• [HOW TO COMPLETE THIS TASK]
Please quote exactly the lines below from the line containing "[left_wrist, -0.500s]" to the line containing "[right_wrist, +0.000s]", both lines included, and nothing else.

####################

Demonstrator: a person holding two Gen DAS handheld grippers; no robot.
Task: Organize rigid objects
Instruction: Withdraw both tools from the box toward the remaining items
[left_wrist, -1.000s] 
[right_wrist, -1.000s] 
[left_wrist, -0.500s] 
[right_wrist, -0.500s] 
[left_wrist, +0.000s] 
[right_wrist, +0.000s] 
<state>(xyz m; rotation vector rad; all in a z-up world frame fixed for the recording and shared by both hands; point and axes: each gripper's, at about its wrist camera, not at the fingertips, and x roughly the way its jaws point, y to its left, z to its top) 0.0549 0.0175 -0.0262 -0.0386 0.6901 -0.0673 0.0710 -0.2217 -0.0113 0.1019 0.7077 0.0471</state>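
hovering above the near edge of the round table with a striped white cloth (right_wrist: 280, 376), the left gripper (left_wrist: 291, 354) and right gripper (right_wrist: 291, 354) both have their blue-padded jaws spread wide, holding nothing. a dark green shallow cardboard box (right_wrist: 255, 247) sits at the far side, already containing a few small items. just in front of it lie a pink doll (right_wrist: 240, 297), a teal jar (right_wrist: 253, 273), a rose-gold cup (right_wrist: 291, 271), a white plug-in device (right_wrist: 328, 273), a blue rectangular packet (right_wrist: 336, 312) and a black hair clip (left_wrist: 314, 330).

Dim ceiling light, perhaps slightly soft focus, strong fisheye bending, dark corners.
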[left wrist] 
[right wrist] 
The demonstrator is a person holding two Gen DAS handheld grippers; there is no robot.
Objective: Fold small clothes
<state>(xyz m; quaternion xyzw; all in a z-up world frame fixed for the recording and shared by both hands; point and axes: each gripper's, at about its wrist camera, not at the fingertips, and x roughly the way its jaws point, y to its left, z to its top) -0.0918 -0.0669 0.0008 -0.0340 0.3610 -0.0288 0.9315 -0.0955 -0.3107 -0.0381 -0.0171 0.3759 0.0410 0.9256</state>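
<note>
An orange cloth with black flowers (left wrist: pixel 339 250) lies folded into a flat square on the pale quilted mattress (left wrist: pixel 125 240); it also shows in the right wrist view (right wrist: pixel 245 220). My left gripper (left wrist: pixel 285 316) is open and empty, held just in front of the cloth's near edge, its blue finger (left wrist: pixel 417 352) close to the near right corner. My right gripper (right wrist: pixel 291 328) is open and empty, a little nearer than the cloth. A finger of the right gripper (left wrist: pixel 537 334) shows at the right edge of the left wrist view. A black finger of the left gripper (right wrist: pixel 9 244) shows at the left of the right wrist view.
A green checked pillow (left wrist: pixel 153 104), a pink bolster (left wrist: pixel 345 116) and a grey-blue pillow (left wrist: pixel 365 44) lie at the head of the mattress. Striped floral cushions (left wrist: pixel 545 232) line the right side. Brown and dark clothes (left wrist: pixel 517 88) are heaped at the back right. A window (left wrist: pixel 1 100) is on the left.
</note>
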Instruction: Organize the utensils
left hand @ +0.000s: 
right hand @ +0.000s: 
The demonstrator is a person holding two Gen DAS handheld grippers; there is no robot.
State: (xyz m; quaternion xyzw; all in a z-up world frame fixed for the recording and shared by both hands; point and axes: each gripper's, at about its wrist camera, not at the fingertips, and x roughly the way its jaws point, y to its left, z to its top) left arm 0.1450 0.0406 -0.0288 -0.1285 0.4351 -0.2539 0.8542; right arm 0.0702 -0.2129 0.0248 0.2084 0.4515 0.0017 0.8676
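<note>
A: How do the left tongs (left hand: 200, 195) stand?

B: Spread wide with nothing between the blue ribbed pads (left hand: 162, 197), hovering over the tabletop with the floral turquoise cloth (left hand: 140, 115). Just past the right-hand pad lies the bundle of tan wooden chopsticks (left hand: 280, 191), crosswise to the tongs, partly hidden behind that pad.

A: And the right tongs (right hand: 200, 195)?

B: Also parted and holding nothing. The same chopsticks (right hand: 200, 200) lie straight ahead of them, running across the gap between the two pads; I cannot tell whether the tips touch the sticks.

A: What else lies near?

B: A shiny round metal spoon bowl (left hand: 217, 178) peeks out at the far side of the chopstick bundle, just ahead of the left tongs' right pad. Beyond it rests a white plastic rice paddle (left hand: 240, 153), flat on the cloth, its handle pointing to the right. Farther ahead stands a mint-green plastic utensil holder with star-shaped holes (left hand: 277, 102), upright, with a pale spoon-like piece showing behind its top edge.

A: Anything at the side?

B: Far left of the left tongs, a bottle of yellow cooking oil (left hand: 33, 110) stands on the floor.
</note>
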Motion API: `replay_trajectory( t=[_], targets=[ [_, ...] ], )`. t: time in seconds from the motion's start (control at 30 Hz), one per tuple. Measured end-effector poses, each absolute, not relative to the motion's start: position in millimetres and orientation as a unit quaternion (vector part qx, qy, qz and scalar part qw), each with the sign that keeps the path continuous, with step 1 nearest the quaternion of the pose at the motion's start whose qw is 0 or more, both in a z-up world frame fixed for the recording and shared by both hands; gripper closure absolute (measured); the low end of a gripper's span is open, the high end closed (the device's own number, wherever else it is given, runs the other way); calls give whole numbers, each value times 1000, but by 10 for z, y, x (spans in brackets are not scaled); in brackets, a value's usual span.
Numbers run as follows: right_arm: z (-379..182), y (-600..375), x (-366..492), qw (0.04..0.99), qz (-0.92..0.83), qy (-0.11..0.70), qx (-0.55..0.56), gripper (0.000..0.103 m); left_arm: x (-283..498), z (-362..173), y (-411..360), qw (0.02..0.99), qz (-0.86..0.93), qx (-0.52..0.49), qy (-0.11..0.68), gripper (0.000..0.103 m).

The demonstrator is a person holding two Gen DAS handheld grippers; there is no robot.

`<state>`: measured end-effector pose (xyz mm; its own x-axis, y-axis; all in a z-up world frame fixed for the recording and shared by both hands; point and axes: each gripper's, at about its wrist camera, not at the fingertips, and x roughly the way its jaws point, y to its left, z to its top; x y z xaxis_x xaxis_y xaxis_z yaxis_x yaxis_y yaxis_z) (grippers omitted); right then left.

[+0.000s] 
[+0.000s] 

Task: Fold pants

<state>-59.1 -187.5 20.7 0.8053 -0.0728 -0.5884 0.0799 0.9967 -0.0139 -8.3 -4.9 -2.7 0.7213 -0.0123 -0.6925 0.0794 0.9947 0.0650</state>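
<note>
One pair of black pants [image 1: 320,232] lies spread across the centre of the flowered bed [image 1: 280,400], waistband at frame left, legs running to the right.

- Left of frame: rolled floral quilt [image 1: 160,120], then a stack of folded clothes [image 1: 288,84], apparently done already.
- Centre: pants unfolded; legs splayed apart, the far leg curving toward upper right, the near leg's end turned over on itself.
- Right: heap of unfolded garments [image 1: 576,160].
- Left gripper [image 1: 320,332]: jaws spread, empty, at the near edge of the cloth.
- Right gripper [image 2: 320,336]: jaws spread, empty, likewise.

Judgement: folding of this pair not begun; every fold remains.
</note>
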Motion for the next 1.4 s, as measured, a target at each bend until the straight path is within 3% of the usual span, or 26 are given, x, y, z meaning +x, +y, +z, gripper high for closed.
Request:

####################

• [RESULT OF THE TASK]
[left_wrist, -0.500s] 
[right_wrist, -0.500s] 
[left_wrist, +0.000s] 
[right_wrist, +0.000s] 

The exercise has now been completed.